§ TASK TO COMPLETE:
Identify each line in the records below that contains the word "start", and copy it.

Records from a data source:

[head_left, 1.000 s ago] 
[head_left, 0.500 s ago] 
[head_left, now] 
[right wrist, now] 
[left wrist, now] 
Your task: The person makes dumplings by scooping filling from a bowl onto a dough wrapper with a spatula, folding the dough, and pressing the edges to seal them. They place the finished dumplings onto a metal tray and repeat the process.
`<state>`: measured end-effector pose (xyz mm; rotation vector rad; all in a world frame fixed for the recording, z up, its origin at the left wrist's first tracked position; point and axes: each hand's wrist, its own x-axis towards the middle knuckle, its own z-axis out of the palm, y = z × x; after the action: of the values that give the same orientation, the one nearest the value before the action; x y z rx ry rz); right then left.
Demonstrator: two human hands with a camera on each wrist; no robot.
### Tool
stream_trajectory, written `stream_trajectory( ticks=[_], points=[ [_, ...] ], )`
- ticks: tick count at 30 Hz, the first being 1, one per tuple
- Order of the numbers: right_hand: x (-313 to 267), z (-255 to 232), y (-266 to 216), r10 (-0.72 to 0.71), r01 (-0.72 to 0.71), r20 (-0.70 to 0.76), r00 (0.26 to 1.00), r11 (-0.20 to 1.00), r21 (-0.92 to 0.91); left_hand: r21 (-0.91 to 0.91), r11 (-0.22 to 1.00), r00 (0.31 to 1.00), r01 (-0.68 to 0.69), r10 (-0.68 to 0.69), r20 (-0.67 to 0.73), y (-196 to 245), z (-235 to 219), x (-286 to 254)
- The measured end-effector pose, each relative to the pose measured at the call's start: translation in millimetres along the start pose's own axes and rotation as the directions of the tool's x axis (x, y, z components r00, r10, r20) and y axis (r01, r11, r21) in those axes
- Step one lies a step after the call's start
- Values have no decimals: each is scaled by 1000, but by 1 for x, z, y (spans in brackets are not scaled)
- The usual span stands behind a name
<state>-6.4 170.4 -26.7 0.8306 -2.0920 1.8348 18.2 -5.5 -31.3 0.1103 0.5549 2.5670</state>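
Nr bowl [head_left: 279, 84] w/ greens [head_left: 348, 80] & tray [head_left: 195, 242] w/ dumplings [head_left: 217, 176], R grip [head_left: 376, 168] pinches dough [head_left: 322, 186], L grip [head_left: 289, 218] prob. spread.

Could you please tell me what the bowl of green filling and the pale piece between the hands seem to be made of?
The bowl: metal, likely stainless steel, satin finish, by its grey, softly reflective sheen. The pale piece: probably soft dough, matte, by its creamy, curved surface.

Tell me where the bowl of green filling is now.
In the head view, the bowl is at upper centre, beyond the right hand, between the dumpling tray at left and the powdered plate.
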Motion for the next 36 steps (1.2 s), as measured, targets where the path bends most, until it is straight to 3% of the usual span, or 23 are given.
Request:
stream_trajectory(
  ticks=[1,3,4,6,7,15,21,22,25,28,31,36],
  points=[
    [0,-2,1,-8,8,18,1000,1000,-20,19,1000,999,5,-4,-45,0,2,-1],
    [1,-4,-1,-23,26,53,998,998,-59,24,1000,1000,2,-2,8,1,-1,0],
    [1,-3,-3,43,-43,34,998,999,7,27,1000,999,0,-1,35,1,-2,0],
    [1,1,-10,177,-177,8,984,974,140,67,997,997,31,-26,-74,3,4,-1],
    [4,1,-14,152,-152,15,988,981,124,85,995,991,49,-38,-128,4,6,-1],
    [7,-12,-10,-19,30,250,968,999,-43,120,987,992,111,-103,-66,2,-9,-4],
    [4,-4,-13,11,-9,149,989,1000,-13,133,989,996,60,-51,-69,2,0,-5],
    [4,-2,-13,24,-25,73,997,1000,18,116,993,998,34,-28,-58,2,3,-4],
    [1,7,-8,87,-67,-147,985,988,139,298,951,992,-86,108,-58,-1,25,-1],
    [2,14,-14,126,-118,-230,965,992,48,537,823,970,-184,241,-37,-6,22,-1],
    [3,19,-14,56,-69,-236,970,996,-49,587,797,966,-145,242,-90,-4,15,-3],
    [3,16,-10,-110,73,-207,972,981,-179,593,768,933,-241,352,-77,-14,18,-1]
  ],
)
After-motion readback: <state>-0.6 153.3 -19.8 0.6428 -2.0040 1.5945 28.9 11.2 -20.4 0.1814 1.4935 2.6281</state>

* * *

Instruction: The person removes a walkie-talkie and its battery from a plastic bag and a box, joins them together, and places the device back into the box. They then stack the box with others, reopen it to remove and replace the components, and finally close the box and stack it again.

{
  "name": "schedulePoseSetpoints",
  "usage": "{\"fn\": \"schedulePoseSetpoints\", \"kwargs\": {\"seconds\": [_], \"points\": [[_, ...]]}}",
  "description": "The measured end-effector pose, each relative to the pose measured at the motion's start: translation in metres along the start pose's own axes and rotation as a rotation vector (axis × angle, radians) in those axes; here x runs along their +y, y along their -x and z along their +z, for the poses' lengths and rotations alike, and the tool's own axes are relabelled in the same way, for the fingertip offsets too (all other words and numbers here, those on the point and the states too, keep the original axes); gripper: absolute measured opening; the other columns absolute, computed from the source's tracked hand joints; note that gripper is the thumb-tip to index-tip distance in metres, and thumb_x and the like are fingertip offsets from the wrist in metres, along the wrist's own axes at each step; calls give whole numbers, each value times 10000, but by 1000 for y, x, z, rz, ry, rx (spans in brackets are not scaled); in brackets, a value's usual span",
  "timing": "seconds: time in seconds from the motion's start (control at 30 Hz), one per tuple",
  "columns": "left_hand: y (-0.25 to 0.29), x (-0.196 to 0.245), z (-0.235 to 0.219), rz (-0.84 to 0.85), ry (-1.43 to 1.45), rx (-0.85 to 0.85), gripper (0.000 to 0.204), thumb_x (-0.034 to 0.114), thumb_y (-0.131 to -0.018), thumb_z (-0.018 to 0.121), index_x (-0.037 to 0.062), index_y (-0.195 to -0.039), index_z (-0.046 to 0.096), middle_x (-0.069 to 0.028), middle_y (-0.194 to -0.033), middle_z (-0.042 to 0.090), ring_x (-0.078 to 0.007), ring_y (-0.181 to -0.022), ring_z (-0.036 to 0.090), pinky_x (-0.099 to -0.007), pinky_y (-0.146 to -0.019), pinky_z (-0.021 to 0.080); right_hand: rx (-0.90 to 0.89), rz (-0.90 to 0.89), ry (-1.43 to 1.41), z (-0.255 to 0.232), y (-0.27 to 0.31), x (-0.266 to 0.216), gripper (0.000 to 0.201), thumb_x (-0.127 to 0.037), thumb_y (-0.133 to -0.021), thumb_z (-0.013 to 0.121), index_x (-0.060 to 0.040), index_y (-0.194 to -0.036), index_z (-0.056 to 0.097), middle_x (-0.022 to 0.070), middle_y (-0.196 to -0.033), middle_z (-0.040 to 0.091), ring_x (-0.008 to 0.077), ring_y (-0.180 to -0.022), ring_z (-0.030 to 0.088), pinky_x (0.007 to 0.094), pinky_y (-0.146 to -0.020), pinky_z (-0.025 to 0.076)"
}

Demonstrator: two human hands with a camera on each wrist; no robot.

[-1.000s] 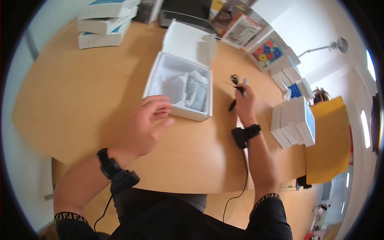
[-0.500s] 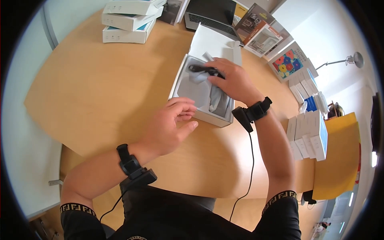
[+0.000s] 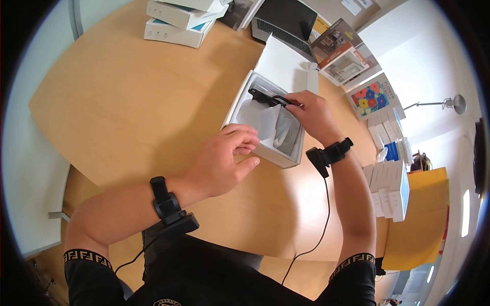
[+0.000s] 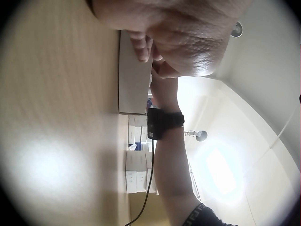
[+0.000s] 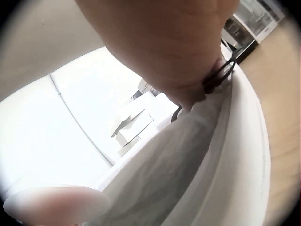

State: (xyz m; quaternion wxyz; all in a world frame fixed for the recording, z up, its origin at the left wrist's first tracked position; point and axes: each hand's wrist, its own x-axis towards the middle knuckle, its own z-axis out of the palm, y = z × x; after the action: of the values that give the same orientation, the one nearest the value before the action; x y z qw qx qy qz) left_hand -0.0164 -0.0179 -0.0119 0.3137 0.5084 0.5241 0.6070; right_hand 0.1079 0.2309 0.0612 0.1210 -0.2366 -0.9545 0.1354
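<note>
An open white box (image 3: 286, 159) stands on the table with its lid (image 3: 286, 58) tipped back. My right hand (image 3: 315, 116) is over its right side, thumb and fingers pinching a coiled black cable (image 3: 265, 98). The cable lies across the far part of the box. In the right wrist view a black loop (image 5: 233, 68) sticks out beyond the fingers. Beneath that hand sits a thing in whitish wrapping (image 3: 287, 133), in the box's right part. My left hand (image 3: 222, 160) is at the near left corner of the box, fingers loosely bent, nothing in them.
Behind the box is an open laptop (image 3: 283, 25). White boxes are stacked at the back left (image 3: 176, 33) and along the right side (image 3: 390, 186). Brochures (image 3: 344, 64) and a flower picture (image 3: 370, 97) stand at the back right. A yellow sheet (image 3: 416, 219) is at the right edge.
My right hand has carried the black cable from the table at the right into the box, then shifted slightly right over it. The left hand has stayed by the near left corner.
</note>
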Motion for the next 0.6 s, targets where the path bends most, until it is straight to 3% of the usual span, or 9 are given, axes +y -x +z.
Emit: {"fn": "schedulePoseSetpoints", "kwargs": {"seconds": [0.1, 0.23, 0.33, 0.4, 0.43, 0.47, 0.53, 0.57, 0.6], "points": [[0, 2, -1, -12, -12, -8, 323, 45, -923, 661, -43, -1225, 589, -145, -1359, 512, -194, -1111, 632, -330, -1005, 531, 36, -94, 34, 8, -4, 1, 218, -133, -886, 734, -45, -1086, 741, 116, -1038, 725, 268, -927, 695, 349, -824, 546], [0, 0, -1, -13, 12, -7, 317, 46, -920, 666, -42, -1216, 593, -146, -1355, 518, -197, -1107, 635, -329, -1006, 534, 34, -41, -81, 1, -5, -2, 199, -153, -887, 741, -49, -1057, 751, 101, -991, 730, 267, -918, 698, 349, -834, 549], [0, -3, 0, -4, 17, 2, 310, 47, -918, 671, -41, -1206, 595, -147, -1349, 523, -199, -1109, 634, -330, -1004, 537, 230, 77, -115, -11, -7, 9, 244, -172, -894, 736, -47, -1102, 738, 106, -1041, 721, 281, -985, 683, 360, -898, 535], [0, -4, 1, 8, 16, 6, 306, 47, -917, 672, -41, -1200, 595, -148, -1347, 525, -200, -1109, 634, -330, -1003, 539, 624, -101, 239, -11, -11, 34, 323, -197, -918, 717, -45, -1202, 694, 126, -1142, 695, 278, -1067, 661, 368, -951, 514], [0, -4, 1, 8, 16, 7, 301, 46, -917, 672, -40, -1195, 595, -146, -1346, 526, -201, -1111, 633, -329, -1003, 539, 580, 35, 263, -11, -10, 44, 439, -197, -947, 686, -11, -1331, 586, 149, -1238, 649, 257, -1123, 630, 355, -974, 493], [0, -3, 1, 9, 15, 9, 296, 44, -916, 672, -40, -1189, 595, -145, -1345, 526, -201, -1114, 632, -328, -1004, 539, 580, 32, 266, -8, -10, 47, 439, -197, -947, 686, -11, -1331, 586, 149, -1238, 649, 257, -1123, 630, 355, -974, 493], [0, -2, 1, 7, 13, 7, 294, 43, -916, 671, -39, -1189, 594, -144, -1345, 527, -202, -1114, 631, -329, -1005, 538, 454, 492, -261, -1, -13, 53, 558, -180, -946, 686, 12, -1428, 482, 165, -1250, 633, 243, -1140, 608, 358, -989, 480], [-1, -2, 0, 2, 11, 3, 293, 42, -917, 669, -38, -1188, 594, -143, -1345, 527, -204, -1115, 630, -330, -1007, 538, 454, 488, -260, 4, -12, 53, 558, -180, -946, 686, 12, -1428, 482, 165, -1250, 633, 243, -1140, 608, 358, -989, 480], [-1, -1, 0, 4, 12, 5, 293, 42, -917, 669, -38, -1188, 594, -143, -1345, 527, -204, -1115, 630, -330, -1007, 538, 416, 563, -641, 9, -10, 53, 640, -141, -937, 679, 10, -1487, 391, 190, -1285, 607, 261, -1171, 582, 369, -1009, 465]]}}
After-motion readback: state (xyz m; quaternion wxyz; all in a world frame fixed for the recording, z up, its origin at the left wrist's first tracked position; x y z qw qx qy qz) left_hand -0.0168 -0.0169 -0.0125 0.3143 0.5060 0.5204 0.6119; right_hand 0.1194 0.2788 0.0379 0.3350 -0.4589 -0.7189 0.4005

§ SOLUTION TO THIS EXERCISE:
- The measured end-effector pose, each relative to the pose measured at the call's start: translation in millimetres along the start pose's own axes and rotation as the directions of the tool's x axis (x, y, z components r00, r10, r20) and y axis (r01, r11, r21) in those axes
- Step one lies a step after the call's start
  "description": "The measured end-effector pose, each relative to the pose measured at the motion's start: translation in metres along the start pose's own axes and rotation as a rotation vector (axis × angle, radians) in those axes; here x runs along their +y, y along their -x and z along their +z, for the poses' lengths and rotations alike, and the tool's own axes are relabelled in the same way, for the fingertip offsets too (all other words and numbers here, those on the point and the states too, keep the original axes); gripper: absolute measured opening; the other columns absolute, computed from the source's tracked hand joints; note that gripper is the thumb-tip to index-tip distance in metres, and thumb_x and the like are fingertip offsets from the wrist in metres, along the wrist's own axes at each step; calls give whole numbers, each value times 10000, but by 1000 for y, x, z, rz, ry, rx (spans in brackets are not scaled); in brackets, a value's usual span",
  "timing": "seconds: time in seconds from the motion's start (control at 30 Hz), one per tuple",

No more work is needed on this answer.